Task statement - Leave every image behind and restate the data word for word.

Information provided -

^^^^^^^^^^^^^^^^

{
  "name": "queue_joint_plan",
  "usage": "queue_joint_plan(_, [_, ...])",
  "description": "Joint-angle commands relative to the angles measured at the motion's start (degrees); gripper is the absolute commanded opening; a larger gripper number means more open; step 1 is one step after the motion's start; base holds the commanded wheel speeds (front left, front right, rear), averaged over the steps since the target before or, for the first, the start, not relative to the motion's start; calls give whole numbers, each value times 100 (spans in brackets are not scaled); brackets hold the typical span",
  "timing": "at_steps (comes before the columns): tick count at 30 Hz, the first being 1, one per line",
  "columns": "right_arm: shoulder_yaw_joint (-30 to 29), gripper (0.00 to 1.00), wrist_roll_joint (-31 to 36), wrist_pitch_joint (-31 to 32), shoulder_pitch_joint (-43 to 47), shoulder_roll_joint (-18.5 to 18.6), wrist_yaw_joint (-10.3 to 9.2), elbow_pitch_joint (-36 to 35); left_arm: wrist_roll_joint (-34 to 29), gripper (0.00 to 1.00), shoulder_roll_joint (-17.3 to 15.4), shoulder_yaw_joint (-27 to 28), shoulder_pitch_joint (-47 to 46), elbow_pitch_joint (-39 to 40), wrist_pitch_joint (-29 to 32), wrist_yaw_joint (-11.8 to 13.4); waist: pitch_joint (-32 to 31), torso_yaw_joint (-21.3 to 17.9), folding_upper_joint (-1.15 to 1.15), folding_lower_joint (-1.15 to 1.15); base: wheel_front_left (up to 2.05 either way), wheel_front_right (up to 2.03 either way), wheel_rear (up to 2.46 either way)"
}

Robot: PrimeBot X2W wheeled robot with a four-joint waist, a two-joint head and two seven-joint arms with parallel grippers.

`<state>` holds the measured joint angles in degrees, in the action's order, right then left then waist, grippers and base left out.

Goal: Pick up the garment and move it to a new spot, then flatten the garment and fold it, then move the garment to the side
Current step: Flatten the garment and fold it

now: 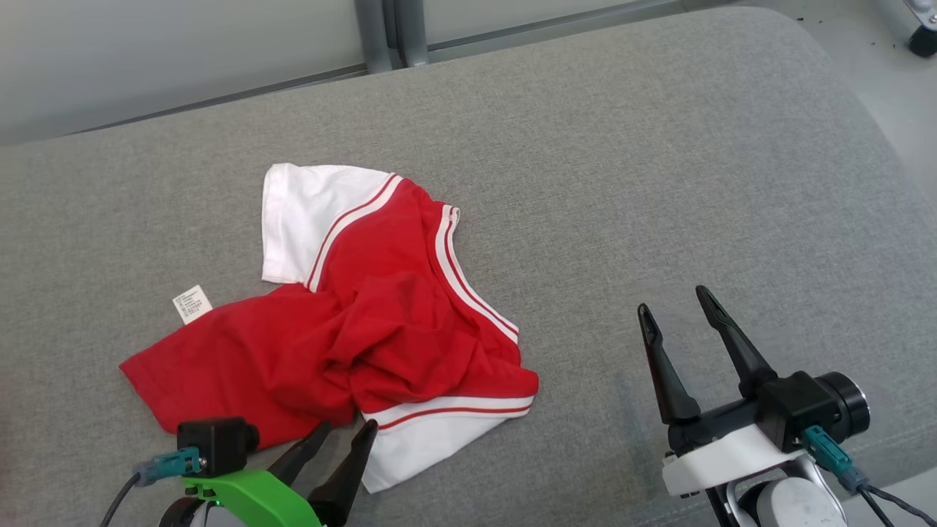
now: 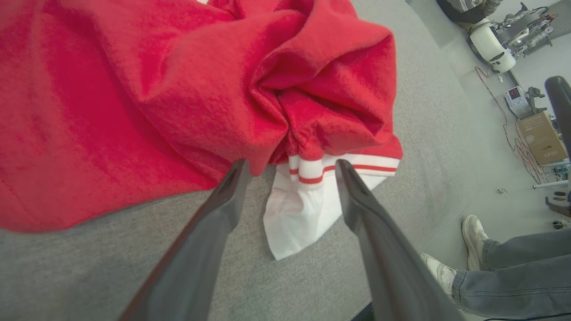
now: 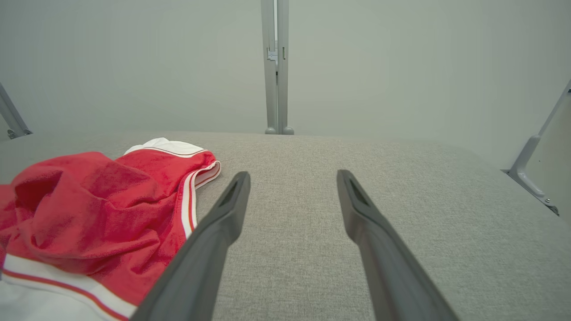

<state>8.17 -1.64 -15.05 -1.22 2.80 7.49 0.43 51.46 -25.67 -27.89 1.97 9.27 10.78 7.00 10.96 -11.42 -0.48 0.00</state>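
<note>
Between the spread fingers of the left gripper [image 1: 346, 432], a bunched red fold and the white sleeve [image 1: 432, 432] of the T-shirt [image 1: 381, 322] are framed, and nothing is pinched yet. Whether the tips touch cloth cannot be told. Off to the right, the right gripper [image 1: 674, 301] is held with its fingers wide apart over the grey cushion [image 1: 659, 183], well apart from the shirt. The T-shirt is seen crumpled left of centre on the cushion, its care label [image 1: 192, 304] turned out. Soft, light, limp cloth is to be expected, and it will likely sag and drag when lifted. A grip is best taken on the thick bunched fold or the banded sleeve hem, not on a single loose layer.
</note>
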Motion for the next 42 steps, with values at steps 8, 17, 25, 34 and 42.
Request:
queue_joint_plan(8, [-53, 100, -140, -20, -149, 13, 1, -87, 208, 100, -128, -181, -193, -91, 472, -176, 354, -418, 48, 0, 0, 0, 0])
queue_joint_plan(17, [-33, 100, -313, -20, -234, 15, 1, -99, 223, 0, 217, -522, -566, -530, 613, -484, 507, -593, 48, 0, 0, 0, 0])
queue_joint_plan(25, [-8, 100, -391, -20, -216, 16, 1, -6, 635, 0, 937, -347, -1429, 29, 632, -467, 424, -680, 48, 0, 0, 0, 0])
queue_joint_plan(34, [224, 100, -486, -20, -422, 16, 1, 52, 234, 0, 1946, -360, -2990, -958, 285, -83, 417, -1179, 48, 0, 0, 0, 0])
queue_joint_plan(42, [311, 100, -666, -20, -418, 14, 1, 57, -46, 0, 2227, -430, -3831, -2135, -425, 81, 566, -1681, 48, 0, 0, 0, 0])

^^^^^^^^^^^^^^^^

Task response -
{
  "name": "queue_joint_plan",
  "usage": "queue_joint_plan(_, [_, ...])",
  "description": "Joint-angle commands relative to the angles measured at the motion's start (degrees); gripper is the absolute commanded opening; a larger gripper number means more open; step 1 is one step after the motion's start; base holds the commanded wheel speeds (front left, front right, rear), averaged over the steps since the target before or, for the first, the start, not relative to the motion's start; calls give whole numbers, each value times 100 (spans in brackets are not scaled); brackets hold the typical span",
  "timing": "at_steps (comes before the columns): tick count at 30 Hz, the first being 1, one per line",
  "columns": "right_arm: shoulder_yaw_joint (-30 to 29), gripper (0.00 to 1.00), wrist_roll_joint (-31 to 36), wrist_pitch_joint (-31 to 32), shoulder_pitch_joint (-43 to 47), shoulder_roll_joint (-18.5 to 18.6), wrist_yaw_joint (-10.3 to 9.2), elbow_pitch_joint (-36 to 35); left_arm: wrist_roll_joint (-34 to 29), gripper (0.00 to 1.00), shoulder_roll_joint (-17.3 to 15.4), shoulder_yaw_joint (-27 to 28), shoulder_pitch_joint (-47 to 46), elbow_pitch_joint (-39 to 40), wrist_pitch_joint (-29 to 32), wrist_yaw_joint (-11.8 to 13.4); waist: pitch_joint (-32 to 31), torso_yaw_joint (-21.3 to 17.9), folding_upper_joint (-1.15 to 1.15), folding_lower_joint (-1.15 to 1.15); base: wheel_front_left (up to 2.05 either way), wheel_front_right (up to 2.03 either way), wheel_rear (up to 2.46 either way)"
}

Robot: PrimeBot X2W wheeled robot with a four-joint waist, a two-joint head and two seven-joint arms with parallel grippers.

`<state>` holds the measured joint angles in degrees, in the action's order, right then left then waist, grippers and base left out.

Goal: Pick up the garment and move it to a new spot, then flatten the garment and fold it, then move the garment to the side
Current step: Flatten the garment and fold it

now: 
now: 
now: 

<state>8.17 -1.64 -15.05 -1.22 2.80 7.49 0.43 51.46 -25.67 -27.89 1.97 9.27 10.78 7.00 10.96 -11.42 -0.48 0.00</state>
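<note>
Between the spread fingers of the left gripper [image 1: 346, 432], a bunched red fold and the white sleeve [image 1: 432, 432] of the T-shirt [image 1: 381, 322] are framed, and nothing is pinched yet. Whether the tips touch cloth cannot be told. Off to the right, the right gripper [image 1: 674, 301] is held with its fingers wide apart over the grey cushion [image 1: 659, 183], well apart from the shirt. The T-shirt is seen crumpled left of centre on the cushion, its care label [image 1: 192, 304] turned out. Soft, light, limp cloth is to be expected, and it will likely sag and drag when lifted. A grip is best taken on the thick bunched fold or the banded sleeve hem, not on a single loose layer.
</note>
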Motion for the next 42 steps, with values at steps 8, 17, 25, 34 and 42.
Request:
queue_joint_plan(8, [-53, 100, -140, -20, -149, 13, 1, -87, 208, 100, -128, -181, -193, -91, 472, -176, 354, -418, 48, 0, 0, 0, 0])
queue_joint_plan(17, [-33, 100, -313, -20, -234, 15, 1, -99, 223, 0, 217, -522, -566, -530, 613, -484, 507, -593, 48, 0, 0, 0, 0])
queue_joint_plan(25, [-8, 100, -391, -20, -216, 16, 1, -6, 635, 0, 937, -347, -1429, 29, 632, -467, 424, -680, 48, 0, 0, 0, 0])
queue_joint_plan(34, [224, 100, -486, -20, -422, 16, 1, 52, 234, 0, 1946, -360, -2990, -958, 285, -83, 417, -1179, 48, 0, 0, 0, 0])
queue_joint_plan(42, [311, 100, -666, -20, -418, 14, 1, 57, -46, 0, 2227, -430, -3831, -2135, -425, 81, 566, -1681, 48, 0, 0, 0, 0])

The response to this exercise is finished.